REQUIRED ACTION
Exactly the lines from the one holding "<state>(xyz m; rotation" to the end of the listing, both ends included, make up the expected answer.

◇ ◇ ◇ ◇ ◇ ◇ ◇

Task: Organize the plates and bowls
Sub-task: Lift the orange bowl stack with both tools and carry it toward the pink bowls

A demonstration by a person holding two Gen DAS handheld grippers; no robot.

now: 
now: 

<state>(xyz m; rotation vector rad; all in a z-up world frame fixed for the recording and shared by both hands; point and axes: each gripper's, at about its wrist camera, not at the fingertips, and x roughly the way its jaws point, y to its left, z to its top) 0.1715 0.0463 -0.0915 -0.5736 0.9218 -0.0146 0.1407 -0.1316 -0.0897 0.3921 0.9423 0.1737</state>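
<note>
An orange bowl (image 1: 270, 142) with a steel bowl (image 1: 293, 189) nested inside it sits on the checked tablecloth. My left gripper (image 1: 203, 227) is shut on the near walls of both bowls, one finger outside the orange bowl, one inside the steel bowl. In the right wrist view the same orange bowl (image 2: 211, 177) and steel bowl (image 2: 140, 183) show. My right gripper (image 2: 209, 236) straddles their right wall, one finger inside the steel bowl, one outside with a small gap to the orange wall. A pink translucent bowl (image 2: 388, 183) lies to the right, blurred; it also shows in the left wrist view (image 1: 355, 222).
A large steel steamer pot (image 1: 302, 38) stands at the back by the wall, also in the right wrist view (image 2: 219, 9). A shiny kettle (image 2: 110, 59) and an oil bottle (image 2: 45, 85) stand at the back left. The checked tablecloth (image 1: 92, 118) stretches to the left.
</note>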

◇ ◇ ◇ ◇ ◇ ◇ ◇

EXERCISE RESPONSE
<state>(xyz m; rotation vector rad; all in a z-up world frame fixed for the recording and shared by both hands; point and axes: each gripper's, at about its wrist camera, not at the fingertips, and x roughly the way its jaws point, y to its left, z to its top) 0.1715 0.0463 -0.0915 -0.5736 0.9218 -0.0146 0.1407 -0.1316 -0.0897 0.3921 0.9423 0.1737</state>
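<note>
An orange bowl (image 1: 270, 142) with a steel bowl (image 1: 293, 189) nested inside it sits on the checked tablecloth. My left gripper (image 1: 203, 227) is shut on the near walls of both bowls, one finger outside the orange bowl, one inside the steel bowl. In the right wrist view the same orange bowl (image 2: 211, 177) and steel bowl (image 2: 140, 183) show. My right gripper (image 2: 209, 236) straddles their right wall, one finger inside the steel bowl, one outside with a small gap to the orange wall. A pink translucent bowl (image 2: 388, 183) lies to the right, blurred; it also shows in the left wrist view (image 1: 355, 222).
A large steel steamer pot (image 1: 302, 38) stands at the back by the wall, also in the right wrist view (image 2: 219, 9). A shiny kettle (image 2: 110, 59) and an oil bottle (image 2: 45, 85) stand at the back left. The checked tablecloth (image 1: 92, 118) stretches to the left.
</note>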

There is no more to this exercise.